→ **EXERCISE DIRECTIONS**: Output the entire listing without altering anything.

→ **DATA PROVIDED**:
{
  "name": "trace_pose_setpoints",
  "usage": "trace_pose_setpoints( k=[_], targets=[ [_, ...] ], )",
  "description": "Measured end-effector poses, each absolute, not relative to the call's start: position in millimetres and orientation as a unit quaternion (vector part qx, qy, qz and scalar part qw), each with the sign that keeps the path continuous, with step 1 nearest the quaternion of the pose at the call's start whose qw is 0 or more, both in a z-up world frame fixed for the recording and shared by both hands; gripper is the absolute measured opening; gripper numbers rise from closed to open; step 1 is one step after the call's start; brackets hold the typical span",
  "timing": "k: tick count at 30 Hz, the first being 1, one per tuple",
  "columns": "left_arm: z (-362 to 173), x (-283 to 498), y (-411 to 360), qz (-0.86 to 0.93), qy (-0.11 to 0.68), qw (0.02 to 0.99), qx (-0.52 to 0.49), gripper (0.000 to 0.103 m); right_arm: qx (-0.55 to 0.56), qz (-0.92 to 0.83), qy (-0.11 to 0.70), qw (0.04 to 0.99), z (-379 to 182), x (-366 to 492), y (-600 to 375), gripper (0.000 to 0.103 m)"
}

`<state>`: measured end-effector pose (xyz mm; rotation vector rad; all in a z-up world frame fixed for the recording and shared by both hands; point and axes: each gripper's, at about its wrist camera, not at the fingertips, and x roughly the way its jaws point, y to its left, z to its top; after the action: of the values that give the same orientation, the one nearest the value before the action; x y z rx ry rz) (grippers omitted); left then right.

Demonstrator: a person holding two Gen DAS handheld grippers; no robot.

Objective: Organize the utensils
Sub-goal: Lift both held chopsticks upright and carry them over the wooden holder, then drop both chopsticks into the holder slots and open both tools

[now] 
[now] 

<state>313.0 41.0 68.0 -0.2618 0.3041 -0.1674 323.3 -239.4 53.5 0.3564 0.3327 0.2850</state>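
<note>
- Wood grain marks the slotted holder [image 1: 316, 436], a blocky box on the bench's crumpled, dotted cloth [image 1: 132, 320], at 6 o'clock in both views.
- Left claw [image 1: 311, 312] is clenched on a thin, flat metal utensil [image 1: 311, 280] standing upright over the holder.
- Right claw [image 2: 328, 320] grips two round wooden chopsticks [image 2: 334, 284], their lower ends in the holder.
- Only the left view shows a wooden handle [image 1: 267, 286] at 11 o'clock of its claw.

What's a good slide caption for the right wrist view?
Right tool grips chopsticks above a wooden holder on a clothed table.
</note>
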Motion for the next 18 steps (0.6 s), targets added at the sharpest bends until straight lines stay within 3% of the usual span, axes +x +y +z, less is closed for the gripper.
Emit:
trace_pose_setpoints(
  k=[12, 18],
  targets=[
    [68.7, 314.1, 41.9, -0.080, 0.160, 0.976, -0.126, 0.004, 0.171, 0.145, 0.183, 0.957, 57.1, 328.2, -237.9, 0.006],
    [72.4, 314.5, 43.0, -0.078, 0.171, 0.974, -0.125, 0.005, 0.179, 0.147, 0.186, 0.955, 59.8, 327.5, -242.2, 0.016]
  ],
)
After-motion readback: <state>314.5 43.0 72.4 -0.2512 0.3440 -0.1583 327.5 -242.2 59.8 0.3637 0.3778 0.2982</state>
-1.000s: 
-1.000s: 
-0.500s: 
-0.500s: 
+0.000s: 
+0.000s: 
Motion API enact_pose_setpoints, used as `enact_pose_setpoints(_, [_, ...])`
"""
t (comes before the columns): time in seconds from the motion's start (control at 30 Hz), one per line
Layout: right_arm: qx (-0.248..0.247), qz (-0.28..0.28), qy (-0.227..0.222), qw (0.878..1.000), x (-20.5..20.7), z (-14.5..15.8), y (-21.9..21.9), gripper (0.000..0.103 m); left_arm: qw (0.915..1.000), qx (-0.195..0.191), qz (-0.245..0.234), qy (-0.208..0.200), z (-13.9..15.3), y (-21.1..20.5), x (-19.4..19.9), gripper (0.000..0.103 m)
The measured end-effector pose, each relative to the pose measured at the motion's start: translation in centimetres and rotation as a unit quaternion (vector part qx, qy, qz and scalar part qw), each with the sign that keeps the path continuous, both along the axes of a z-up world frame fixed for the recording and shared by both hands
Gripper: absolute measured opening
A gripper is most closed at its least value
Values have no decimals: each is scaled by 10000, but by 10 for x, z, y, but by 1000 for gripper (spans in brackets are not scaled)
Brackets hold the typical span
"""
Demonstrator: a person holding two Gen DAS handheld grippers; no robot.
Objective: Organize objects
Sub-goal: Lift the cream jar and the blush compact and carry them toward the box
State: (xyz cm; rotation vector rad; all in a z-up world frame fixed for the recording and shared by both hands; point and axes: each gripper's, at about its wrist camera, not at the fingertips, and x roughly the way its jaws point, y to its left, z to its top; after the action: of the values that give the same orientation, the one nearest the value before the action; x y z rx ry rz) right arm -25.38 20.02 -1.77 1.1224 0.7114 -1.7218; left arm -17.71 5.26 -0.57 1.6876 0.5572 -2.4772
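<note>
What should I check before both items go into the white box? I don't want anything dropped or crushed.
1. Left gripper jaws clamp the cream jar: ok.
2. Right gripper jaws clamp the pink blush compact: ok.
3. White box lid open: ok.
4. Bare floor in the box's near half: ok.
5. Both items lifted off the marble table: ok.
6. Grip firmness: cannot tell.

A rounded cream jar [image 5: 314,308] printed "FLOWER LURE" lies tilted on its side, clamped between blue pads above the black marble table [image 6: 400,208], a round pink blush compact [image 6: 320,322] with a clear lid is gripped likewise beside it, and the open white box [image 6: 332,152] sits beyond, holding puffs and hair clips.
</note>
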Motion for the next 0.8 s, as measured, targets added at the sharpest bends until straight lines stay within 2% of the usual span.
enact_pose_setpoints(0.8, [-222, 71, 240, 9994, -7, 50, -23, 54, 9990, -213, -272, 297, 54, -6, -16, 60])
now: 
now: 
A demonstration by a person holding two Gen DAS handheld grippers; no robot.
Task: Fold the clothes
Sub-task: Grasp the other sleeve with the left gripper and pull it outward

→ **ANSWER SPACE**:
{
  "name": "trace_pose_setpoints",
  "usage": "trace_pose_setpoints( k=[_], targets=[ [_, ...] ], )",
  "description": "Measured end-effector poses, each absolute, not relative to the call's start: position in millimetres and orientation as a unit quaternion (vector part qx, qy, qz and scalar part qw), each with the sign that keeps the path continuous, with step 1 nearest the quaternion of the pose at the call's start whose qw is 0 or more, both in a z-up world frame fixed for the recording and shared by both hands; gripper is the absolute measured opening; gripper numbers rise from closed to open; step 1 is one step after the call's start; brackets hold the typical span",
  "timing": "k: tick count at 30 Hz, the first being 1, one per tuple",
  "columns": "left_arm: z (-362 to 173), x (-283 to 498), y (-411 to 360), qz (-0.86 to 0.93), qy (-0.11 to 0.68), qw (0.02 to 0.99), qx (-0.52 to 0.49), gripper (0.000 to 0.103 m); right_arm: qx (-0.55 to 0.56), qz (-0.92 to 0.83), qy (-0.11 to 0.70), qw (0.04 to 0.99), z (-379 to 182), x (-366 to 492), y (-600 to 375), gripper (0.000 to 0.103 m)"
}

`<state>`: measured end-effector pose (xyz mm; rotation vector rad; all in a z-up world frame fixed for the recording and shared by both hands; point and axes: each gripper's, at about its wrist camera, not at the fingertips, and x roughly the way its jaws point, y to its left, z to its top; after the action: of the values that give the same orientation, the one nearest the value before the action; x y z rx ry rz) (grippers omitted); left then right.

Demonstrator: a person holding two Gen DAS handheld grippers; no robot.

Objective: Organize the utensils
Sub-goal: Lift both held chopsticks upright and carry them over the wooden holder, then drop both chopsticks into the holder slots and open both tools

[now] 
[now] 

<state>313.0 41.0 68.0 -0.2618 0.3041 -0.1674 323.3 -239.4 53.5 0.3564 0.3327 0.2850</state>
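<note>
- Wood grain marks the slotted holder [image 1: 316, 436], a blocky box on the bench's crumpled, dotted cloth [image 1: 132, 320], at 6 o'clock in both views.
- Left claw [image 1: 311, 312] is clenched on a thin, flat metal utensil [image 1: 311, 280] standing upright over the holder.
- Right claw [image 2: 328, 320] grips two round wooden chopsticks [image 2: 334, 284], their lower ends in the holder.
- Only the left view shows a wooden handle [image 1: 267, 286] at 11 o'clock of its claw.

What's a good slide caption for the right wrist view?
Right tool grips chopsticks above a wooden holder on a clothed table.
</note>
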Motion for the next 18 steps (0.6 s), targets added at the sharpest bends until straight lines stay within 3% of the usual span, axes +x +y +z, less is closed for the gripper.
Emit:
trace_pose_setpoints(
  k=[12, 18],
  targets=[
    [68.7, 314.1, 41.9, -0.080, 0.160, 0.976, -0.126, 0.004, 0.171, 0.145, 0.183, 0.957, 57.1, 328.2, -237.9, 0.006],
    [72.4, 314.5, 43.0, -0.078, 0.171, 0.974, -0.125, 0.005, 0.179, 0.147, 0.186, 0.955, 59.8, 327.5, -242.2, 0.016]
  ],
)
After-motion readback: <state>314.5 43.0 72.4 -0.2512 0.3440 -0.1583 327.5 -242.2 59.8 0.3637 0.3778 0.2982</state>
-1.000s: 
-1.000s: 
-0.500s: 
-0.500s: 
+0.000s: 
+0.000s: 
Motion API enact_pose_setpoints, used as `enact_pose_setpoints(_, [_, ...])`
"""
t (comes before the columns): time in seconds from the motion's start (control at 30 Hz), one per line
Layout: right_arm: qx (-0.248..0.247), qz (-0.28..0.28), qy (-0.227..0.222), qw (0.878..1.000), x (-20.5..20.7), z (-14.5..15.8), y (-21.9..21.9), gripper (0.000..0.103 m); left_arm: qw (0.915..1.000), qx (-0.195..0.191), qz (-0.245..0.234), qy (-0.208..0.200), z (-13.9..15.3), y (-21.1..20.5), x (-19.4..19.9), gripper (0.000..0.103 m)
The measured end-effector pose, each relative to the pose measured at the motion's start: translation in centimetres and rotation as a unit quaternion (vector part qx, qy, qz and scalar part qw), each with the sign that keeps the path continuous, both along the axes of a z-up world frame fixed for the recording and shared by both hands
Gripper: absolute measured opening
A gripper is most closed at its least value
Values have no decimals: each is scaled by 10000, but by 10 for x, z, y, but by 1000 for gripper (spans in brackets are not scaled)
Brackets hold the typical span
"""
Demonstrator: a person holding two Gen DAS handheld grippers; no robot.
Objective: Organize objects
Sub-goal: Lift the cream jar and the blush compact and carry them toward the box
State: (xyz cm; rotation vector rad; all in a z-up world frame fixed for the recording and shared by both hands; point and axes: each gripper's, at about its wrist camera, not at the fingertips, and x roughly the way its jaws point, y to its left, z to its top; after the action: of the values that give the same orientation, the one nearest the value before the action; x y z rx ry rz) right arm -25.38 20.02 -1.77 1.1224 0.7114 -1.7218; left arm -17.71 5.26 -0.57 1.6876 0.5572 -2.4772
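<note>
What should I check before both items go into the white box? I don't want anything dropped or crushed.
1. Left gripper jaws clamp the cream jar: ok.
2. Right gripper jaws clamp the pink blush compact: ok.
3. White box lid open: ok.
4. Bare floor in the box's near half: ok.
5. Both items lifted off the marble table: ok.
6. Grip firmness: cannot tell.

A rounded cream jar [image 5: 314,308] printed "FLOWER LURE" lies tilted on its side, clamped between blue pads above the black marble table [image 6: 400,208], a round pink blush compact [image 6: 320,322] with a clear lid is gripped likewise beside it, and the open white box [image 6: 332,152] sits beyond, holding puffs and hair clips.
</note>
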Motion for the next 0.8 s, as measured, targets added at the sharpest bends until straight lines stay within 2% of the usual span.
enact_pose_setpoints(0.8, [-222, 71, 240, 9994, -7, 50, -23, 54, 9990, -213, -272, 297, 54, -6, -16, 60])
now: 
now: 
A demonstration by a person holding two Gen DAS handheld grippers; no robot.
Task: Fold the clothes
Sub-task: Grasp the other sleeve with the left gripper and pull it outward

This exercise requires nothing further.